__EXERCISE BRIEF__
Take the lines of the data below from the very first through the line containing "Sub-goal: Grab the" and output them exactly, pictures excluded.

__RECORDED INFORMATION__
****************

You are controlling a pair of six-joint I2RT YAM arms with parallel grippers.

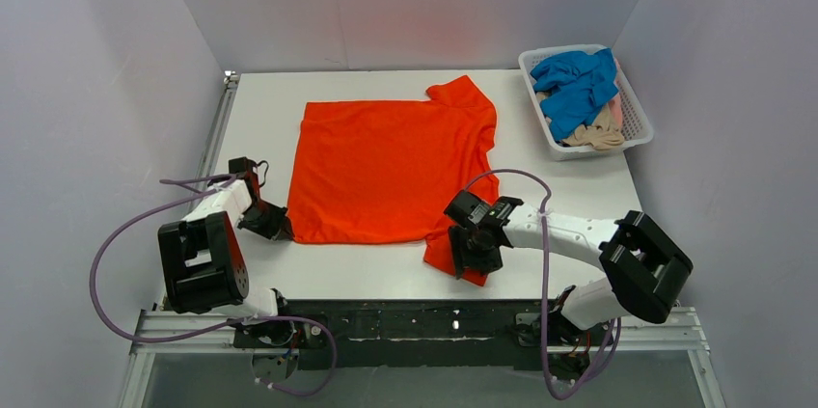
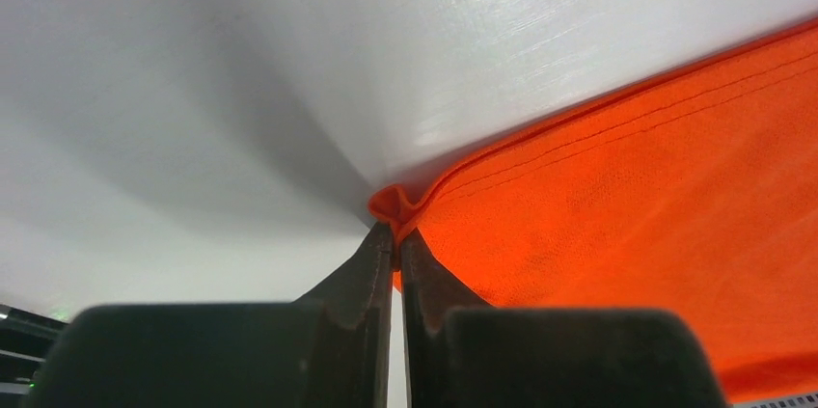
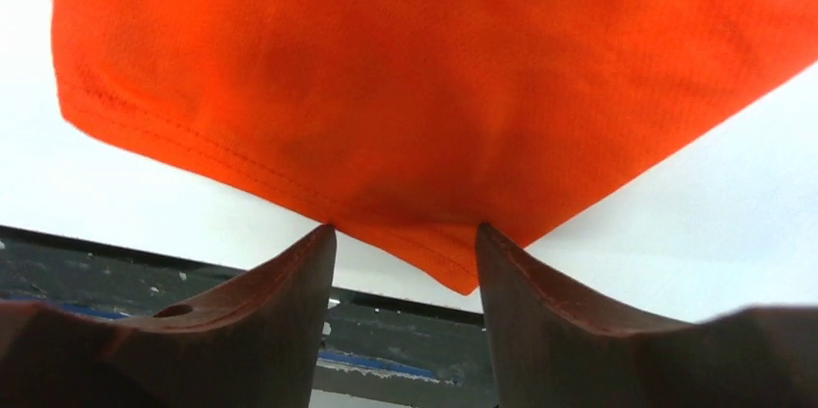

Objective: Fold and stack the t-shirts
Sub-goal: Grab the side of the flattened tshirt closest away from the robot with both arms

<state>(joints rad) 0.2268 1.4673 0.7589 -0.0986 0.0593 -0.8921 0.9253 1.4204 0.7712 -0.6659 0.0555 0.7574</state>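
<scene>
The orange-red t-shirt [image 1: 386, 167] lies spread flat in the middle of the white surface [image 1: 367, 271], its hem to the left and its two sleeves poking out at the right end. The left gripper [image 1: 273, 225] sits at the shirt's near hem corner. From its wrist view the jaws are pinched narrow, with a small pucker of orange cloth caught between the tips. The right gripper [image 1: 470, 256] is down at the shirt's near sleeve [image 1: 440, 259]. Its jaws stand apart, with the sleeve's stitched edge lying between them, not yet clamped.

This looks to me like the start of the first fold, with both arms taking hold along the shirt's near edge. The next move, I'd judge, calls for the right jaws to close on the sleeve. Then both arms would need to lift together and carry that near edge across toward the shirt's far edge, keeping the cloth taut so it does not bunch.

Counting up, I see three t-shirts in all. One is the orange-red shirt on the surface. A blue t-shirt [image 1: 577, 85] and a beige-pink t-shirt [image 1: 598, 135] are heaped unfolded in a white mesh basket [image 1: 590, 151] beyond the orange shirt's far right corner. The beige-pink bundle could hide more than one garment; I cannot tell. There is one basket and two arms. Nothing is folded or stacked yet.
</scene>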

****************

__ANSWER__
You are controlling a pair of six-joint I2RT YAM arms with parallel grippers.


Objective: Fold and stack the t-shirts
Sub-goal: Grab the side of the flattened tshirt closest away from the robot with both arms

This is the complete answer.